New Product Initiatives Through Research and Development

Innovation, including new product development, is a key component of our growth strategy. We continuously seek to understand our consumers and develop products that address their desire for better-for-you alternatives to conventional packaged foods. We have a demonstrated track record of extending our product offerings into other product categories. A team of professional product developers, including microbiologists, nutritionists, food scientists, chefs and chemists, work to develop products to meet changing consumer needs. Our research and development staff incorporates product ideas from all areas of our business in order to formulate new products. In addition to developing new products, the research and development staff routinely reformulates and improves existing products based on advances in ingredients, packaging and technology.

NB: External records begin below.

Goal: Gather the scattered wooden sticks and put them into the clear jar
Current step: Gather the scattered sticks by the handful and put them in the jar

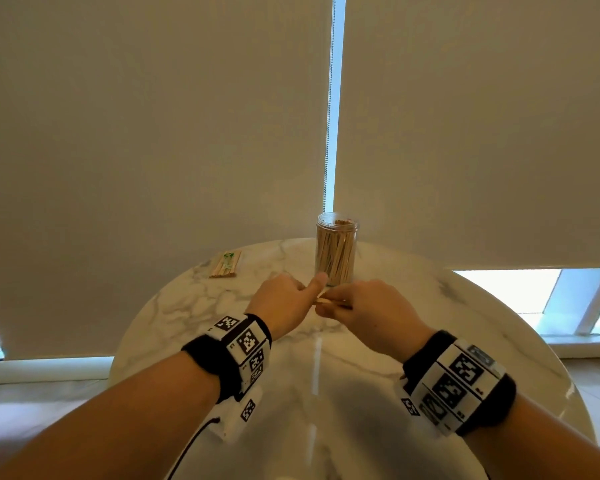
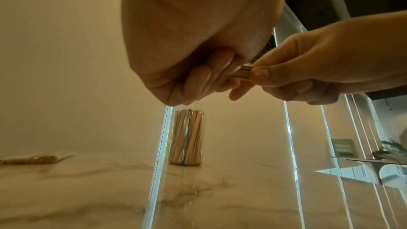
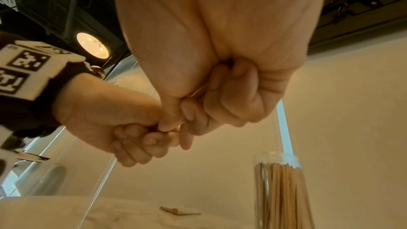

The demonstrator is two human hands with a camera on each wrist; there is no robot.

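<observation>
A clear jar (image 1: 336,251) packed with upright wooden sticks stands open at the far side of the round marble table (image 1: 465,306); it also shows in the wrist views (image 2: 186,137) (image 3: 279,194). Just in front of it both hands meet above the table. A small bundle of wooden sticks (image 1: 329,301) (image 2: 241,73) lies level between them. My right hand (image 1: 371,310) pinches one end with thumb and fingers. My left hand (image 1: 286,303) curls its fingers round the other end, thumb stretched toward the jar. Most of the bundle is hidden inside the hands.
A flat packet of wooden sticks (image 1: 226,265) with a green label lies at the table's far left. Roller blinds hang right behind the table's far edge. A bead chain (image 1: 329,116) hangs behind the jar.
</observation>
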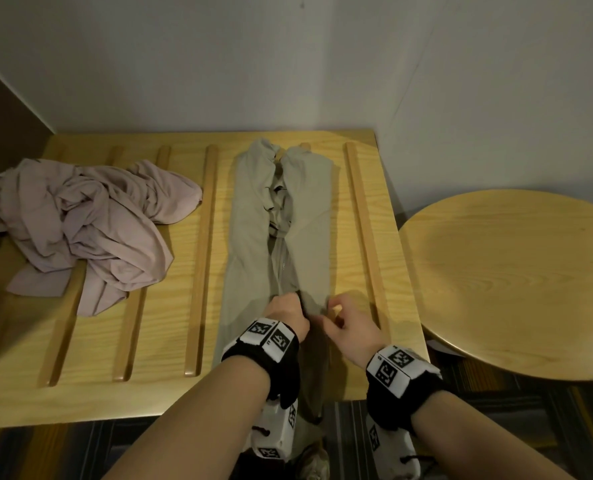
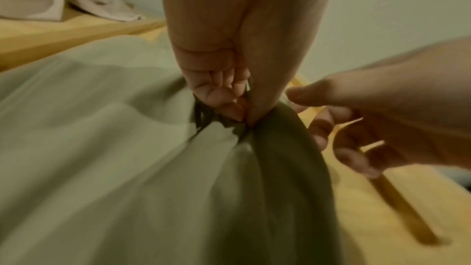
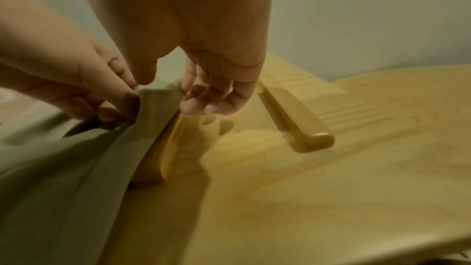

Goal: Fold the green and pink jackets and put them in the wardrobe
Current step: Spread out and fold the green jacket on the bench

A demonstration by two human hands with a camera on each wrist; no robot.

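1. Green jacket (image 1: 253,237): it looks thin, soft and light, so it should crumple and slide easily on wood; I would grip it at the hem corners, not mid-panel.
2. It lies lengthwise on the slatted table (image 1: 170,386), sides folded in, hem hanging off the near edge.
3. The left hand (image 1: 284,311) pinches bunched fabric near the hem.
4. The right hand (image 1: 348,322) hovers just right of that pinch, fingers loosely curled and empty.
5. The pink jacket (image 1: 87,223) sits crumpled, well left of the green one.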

In addition to our Company-sponsored research and development activities, in order to quickly and economically introduce our new products to market, we may partner with contract manufacturers that make our products according to our formulas or other specifications. The Company also partners with certain customers from time to time on exclusive customer initiatives. The Company’s research and development expenditures do not include the expenditures on such activities undertaken by co-packers and suppliers who develop numerous products on behalf of the Company and on their own initiative with the expectation that the Company will accept their new product ideas and market them under the Company’s brands.

Production

Manufacturing

During fiscal 2025, 2024 and 2023, approximately 64%, 65% and 58%, respectively, of our revenue was derived from products manufactured at our own facilities.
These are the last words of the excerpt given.